WORK REQUEST:
Look through the listing below for the string "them". Show each line where it occurs.

**** DATA SECTION ****

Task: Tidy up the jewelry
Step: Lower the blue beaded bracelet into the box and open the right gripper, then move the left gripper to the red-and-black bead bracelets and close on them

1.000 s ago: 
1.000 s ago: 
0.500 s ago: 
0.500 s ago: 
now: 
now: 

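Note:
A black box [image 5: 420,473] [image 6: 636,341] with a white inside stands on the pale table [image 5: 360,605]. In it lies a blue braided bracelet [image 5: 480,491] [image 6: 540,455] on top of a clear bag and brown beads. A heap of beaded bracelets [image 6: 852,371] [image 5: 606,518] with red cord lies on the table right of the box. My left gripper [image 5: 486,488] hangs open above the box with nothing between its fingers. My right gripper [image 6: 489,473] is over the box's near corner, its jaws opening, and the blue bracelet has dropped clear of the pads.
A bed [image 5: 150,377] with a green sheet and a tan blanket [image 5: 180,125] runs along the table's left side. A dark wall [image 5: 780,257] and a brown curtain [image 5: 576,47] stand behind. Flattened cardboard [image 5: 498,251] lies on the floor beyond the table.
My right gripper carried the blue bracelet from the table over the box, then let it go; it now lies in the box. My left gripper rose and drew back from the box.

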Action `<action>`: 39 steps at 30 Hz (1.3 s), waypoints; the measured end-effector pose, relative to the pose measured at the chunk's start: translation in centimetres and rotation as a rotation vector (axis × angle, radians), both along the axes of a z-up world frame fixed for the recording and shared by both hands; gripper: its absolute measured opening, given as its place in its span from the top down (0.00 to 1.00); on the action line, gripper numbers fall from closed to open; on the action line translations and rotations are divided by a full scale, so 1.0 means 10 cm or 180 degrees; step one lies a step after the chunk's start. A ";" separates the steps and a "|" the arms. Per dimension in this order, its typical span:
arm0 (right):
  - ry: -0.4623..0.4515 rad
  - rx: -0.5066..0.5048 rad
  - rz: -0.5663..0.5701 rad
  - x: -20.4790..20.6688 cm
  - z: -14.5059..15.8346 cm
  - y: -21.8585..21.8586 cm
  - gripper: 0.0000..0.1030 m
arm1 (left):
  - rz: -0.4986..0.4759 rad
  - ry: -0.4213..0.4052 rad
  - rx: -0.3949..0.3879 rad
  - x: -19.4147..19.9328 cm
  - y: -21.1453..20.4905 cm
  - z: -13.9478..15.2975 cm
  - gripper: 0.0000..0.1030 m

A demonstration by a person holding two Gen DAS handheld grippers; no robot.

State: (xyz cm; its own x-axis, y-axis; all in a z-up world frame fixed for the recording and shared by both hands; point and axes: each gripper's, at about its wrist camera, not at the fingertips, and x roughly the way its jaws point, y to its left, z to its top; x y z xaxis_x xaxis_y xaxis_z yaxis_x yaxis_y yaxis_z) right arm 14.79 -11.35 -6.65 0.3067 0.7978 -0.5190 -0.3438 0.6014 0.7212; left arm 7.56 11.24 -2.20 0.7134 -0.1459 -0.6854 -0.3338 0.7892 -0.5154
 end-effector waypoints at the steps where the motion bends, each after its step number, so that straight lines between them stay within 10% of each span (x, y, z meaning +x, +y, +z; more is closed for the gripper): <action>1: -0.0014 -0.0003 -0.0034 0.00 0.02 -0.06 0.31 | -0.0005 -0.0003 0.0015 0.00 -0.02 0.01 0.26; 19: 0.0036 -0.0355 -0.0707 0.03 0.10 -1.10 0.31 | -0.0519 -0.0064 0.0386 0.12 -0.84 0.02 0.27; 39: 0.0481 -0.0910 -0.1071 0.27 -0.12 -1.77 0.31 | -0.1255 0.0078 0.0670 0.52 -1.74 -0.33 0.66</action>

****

TASK ANSWER:
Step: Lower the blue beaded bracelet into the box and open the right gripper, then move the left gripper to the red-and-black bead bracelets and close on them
 end-effector waypoints at the steps where the motion bends, each after its step number, so that straight lines between them stay within 10% of each span (x, y, z meaning +x, +y, +z; more is closed for the gripper): <action>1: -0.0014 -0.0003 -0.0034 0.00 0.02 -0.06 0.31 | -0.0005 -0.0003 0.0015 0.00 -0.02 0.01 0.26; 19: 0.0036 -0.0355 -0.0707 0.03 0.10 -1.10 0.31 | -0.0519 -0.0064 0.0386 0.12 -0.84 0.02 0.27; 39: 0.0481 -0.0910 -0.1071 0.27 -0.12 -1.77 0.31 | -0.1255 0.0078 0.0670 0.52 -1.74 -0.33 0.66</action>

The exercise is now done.